The assessment was ordered by the Ministry of the Environment, with the findings unveiled at the meeting in Woolwich council chambers along with tentative plans for a commercial condominium development.
Metzger said the meeting went well. He was able to present the environmental study findings, showing that the previously contaminated land didn’t have any lingering contaminants in the soil. However, the upper municipal aquifer still had a number of contaminates that are above drinking water standards.
There are still a few more steps that Elmira Pump needs to take.
“The next step is to basically discuss the findings with Chemtura and their consultant and also the Ministry of the Environment,” said Metzger, of the chemical company that owns land adjacent to the 84 Howard Ave. lot.

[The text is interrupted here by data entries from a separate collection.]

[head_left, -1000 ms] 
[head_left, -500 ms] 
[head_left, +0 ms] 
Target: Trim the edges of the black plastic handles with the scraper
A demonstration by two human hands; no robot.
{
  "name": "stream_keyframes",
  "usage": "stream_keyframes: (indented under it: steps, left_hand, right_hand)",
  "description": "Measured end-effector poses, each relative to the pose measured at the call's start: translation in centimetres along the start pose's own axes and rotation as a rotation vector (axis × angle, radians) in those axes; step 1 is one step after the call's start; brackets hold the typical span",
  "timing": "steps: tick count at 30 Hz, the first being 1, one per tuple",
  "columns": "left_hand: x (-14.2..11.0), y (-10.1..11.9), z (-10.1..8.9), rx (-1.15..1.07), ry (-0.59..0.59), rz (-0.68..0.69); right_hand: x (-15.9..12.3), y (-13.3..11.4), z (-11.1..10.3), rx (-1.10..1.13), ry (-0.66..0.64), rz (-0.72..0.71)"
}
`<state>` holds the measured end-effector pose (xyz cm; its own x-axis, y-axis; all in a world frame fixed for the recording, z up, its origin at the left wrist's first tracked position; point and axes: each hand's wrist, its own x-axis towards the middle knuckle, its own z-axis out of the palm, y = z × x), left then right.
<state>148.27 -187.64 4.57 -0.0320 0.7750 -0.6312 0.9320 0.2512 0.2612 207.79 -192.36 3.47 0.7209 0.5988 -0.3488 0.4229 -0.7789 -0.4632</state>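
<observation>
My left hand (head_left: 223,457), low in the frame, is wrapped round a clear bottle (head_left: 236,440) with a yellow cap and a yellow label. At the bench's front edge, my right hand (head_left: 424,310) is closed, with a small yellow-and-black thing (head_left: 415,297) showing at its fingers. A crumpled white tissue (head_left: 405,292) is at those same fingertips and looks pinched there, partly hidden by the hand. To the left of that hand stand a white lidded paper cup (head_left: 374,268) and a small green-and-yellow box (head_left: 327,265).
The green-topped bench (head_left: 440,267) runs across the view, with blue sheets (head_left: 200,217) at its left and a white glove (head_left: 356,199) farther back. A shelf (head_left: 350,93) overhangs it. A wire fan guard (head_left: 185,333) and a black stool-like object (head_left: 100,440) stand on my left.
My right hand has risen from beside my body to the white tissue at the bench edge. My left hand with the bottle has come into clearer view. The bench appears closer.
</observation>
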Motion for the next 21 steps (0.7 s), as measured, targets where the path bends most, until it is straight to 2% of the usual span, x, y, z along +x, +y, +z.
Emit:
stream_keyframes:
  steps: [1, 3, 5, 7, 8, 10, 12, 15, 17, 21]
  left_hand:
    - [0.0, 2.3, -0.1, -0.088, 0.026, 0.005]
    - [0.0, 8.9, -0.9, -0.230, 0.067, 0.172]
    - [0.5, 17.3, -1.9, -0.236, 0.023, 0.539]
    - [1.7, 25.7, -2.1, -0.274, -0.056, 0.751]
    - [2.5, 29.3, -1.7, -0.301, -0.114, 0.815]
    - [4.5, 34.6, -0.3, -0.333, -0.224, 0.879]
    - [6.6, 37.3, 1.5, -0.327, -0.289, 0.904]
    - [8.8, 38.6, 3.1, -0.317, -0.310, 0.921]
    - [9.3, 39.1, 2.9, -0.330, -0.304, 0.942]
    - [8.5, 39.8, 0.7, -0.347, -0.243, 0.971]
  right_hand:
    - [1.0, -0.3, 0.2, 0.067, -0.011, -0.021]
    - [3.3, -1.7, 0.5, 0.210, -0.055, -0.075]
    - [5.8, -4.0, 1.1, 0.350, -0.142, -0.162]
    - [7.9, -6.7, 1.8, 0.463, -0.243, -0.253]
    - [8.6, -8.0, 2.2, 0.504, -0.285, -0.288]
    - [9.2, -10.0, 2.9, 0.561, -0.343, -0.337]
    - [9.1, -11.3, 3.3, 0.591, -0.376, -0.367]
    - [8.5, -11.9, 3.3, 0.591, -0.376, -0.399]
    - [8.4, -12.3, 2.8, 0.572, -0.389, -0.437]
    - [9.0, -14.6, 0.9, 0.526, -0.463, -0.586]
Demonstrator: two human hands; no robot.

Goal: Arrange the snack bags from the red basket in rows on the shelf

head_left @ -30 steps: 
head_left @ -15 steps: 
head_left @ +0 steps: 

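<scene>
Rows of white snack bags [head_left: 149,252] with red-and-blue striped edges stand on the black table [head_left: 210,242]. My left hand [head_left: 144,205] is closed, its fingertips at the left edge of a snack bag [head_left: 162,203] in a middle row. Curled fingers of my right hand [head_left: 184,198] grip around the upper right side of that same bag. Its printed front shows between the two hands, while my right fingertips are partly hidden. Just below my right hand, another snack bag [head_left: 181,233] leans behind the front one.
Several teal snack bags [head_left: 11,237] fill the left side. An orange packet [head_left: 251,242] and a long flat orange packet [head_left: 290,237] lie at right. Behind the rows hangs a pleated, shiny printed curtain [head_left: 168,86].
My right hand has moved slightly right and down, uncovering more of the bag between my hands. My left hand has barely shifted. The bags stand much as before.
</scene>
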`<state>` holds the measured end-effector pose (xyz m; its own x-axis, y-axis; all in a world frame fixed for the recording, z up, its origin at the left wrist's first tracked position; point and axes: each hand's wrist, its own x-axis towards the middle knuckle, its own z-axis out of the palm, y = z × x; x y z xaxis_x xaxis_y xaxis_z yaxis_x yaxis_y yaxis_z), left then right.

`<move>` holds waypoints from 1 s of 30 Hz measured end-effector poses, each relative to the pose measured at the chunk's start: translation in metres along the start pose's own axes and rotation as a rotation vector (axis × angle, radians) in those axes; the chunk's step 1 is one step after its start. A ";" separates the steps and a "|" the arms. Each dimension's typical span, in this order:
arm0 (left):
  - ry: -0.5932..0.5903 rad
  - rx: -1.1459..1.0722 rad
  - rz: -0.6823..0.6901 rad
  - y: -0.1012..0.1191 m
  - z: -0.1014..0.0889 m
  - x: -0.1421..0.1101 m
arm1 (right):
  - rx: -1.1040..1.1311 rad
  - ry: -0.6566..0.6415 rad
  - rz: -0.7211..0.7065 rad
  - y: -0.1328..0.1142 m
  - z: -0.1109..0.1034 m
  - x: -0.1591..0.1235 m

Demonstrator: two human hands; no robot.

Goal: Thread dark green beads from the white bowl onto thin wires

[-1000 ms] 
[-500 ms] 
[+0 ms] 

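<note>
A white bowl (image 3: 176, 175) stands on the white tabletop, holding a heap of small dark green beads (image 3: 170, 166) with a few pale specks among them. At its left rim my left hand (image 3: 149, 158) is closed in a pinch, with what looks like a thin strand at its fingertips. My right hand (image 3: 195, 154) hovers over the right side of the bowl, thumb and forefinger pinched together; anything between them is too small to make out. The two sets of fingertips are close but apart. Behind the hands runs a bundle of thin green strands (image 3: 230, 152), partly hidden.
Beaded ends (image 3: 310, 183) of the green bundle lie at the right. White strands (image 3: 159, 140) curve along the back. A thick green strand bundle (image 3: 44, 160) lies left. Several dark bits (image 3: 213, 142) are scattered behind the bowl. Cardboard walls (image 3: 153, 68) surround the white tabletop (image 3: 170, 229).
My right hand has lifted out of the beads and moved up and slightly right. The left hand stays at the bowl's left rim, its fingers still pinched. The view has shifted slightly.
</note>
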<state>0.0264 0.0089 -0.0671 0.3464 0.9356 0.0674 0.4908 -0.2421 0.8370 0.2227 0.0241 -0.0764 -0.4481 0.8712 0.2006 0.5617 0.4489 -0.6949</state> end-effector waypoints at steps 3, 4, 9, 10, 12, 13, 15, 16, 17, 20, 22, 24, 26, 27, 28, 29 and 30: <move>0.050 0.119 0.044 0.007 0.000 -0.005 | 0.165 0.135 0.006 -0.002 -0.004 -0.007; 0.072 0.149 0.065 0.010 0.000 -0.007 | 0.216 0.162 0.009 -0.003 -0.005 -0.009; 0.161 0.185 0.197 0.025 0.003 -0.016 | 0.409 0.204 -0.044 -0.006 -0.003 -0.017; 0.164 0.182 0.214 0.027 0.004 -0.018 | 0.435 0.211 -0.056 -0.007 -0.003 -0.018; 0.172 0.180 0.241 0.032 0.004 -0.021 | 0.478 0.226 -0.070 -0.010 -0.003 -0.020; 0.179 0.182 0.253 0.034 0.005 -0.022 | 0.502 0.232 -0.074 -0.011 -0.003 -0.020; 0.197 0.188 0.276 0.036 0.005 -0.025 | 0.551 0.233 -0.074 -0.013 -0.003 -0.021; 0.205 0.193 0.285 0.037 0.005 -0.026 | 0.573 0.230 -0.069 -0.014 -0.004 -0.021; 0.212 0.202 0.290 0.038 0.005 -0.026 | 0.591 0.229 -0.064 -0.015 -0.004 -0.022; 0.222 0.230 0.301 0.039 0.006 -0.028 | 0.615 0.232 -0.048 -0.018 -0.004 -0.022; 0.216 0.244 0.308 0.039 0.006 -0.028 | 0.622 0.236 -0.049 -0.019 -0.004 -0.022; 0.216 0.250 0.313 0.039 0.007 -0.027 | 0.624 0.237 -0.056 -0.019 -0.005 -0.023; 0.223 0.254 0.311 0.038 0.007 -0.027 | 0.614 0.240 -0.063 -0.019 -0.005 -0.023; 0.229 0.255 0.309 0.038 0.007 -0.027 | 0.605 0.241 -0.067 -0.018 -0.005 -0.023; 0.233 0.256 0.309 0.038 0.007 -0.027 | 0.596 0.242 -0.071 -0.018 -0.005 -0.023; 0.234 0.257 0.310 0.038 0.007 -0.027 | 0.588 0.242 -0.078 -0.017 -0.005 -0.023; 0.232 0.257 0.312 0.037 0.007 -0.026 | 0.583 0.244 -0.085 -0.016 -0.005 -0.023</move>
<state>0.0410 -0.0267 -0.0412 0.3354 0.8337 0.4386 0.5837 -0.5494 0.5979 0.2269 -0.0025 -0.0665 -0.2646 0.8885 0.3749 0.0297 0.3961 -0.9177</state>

The site was the topic of controversy in the 1990s. Varnicolor Recycling and Disposal owned the property until 1993. The company’s president, Severin Argenton, was found to have been illegally storing solvents that had deeply contaminated the land. He was given an eight-month jail sentence on Sept. 8, 1992. At the time, it was the longest jail sentence for an environmental crime in Canada.
Woolwich chief administrative officer David Brenneman, who attended the meeting, said the public presentation was part of the process Elmira Pump has to go through. The content of the presentation was valuable to those in attendance, but also those hosting the meeting, he added.
“I think it was a good public meeting in the sense that it provided good information for the public to be aware of with respect to what sort of work and monitoring was being done on the site, what potentially are Elmira Pump’s plans to redevelop the site to bring it back on as a useable site,” he said. “It was also beneficial in the way of a public meeting because again, as part of the risk assessment process that they are going through, they certainly seemed to be listening and obtaining that good feedback of things that they might want to take a look at. So, as far as a public meeting goes, it is important to share the information, but it was also important for them to listen to the feedback from the people in the audience that would have knowledge, not just of the site, but also related to the ongoing efforts overall in terms of the groundwater and aquifer cleanup.”
The full report will be available for the public to review in the coming months.